● **EXERCISE BRIEF**: All of the data that follows should be output again without any alteration.

● **DATA SHOWN**:
----

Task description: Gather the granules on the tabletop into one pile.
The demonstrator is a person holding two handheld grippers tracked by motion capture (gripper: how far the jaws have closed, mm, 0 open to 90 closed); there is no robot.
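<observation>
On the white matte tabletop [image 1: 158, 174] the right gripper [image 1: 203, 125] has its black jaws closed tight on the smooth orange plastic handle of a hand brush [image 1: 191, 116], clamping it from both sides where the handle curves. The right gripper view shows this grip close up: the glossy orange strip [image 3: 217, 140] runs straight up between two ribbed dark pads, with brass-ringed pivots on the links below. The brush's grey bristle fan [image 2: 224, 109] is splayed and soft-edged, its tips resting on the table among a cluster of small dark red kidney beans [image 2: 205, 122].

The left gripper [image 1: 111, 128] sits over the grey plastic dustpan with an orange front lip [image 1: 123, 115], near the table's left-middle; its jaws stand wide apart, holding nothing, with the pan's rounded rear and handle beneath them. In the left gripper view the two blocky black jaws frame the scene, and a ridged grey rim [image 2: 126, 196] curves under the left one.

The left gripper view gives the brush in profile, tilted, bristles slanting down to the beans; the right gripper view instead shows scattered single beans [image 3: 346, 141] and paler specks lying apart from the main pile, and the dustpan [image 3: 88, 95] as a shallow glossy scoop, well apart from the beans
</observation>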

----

● **EXERCISE OUTPUT**:
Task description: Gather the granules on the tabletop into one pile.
The demonstrator is a person holding two handheld grippers tracked by motion capture (gripper: how far the jaws have closed, mm, 0 open to 90 closed); there is no robot.
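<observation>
On the white matte tabletop [image 1: 158, 174] the right gripper [image 1: 203, 125] has its black jaws closed tight on the smooth orange plastic handle of a hand brush [image 1: 191, 116], clamping it from both sides where the handle curves. The right gripper view shows this grip close up: the glossy orange strip [image 3: 217, 140] runs straight up between two ribbed dark pads, with brass-ringed pivots on the links below. The brush's grey bristle fan [image 2: 224, 109] is splayed and soft-edged, its tips resting on the table among a cluster of small dark red kidney beans [image 2: 205, 122].

The left gripper [image 1: 111, 128] sits over the grey plastic dustpan with an orange front lip [image 1: 123, 115], near the table's left-middle; its jaws stand wide apart, holding nothing, with the pan's rounded rear and handle beneath them. In the left gripper view the two blocky black jaws frame the scene, and a ridged grey rim [image 2: 126, 196] curves under the left one.

The left gripper view gives the brush in profile, tilted, bristles slanting down to the beans; the right gripper view instead shows scattered single beans [image 3: 346, 141] and paler specks lying apart from the main pile, and the dustpan [image 3: 88, 95] as a shallow glossy scoop, well apart from the beans
</observation>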

Nothing further is needed for the answer.